TASK REQUIREMENTS
You are asked to repeat the listing word for word and to leave out its pictures.
------------------------------------------------------------------------
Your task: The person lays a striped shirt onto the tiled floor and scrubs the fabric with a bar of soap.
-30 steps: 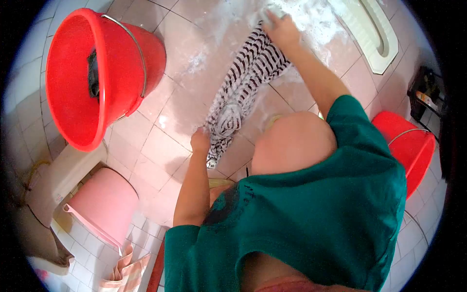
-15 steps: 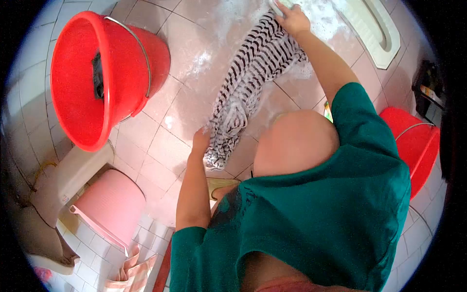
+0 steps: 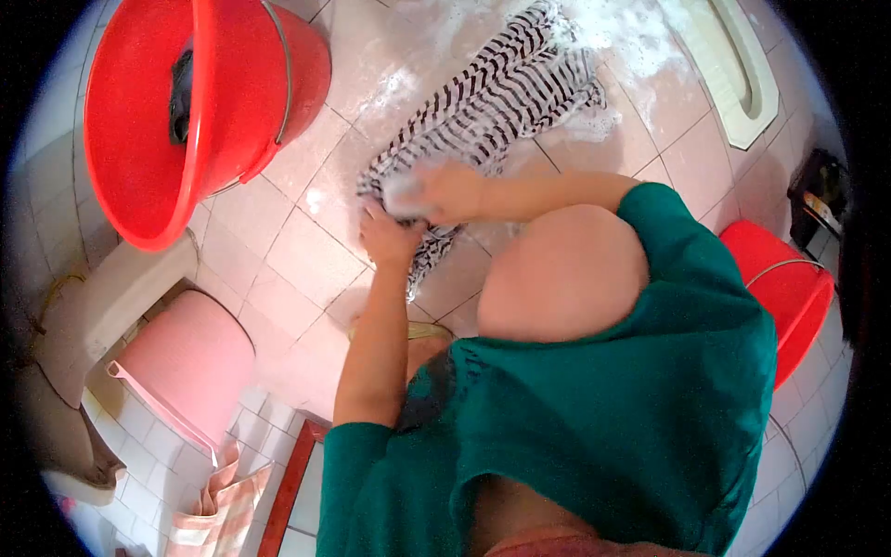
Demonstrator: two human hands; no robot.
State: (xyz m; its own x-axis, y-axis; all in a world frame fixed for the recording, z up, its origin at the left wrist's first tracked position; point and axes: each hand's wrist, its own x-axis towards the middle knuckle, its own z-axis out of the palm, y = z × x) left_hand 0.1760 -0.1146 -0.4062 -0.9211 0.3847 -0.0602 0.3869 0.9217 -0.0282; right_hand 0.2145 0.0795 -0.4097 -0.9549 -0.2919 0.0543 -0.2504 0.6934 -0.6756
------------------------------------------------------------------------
SOLUTION TO THIS EXERCISE
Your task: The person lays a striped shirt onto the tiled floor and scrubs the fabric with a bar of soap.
-30 steps: 
-15 steps: 
+0 steps: 
Demonstrator: two human hands; no robot.
State: (xyz m; its own x-axis, y-axis; all in a world frame fixed for the recording, z up, its origin at the left wrist's first tracked position; point and axes: each hand's wrist, its own x-axis towards the middle knuckle, its own z-axis out of the palm, y = z × x) left_hand 0.1760 -0.1146 -0.4062 -0.9211 0.3847 -0.0602 0.3869 0.9217 -0.0282; right_hand 0.2145 0.0795 -0.4097 -0.9549 -0.2919 0.0543 -0.2504 0.6934 -0.6756

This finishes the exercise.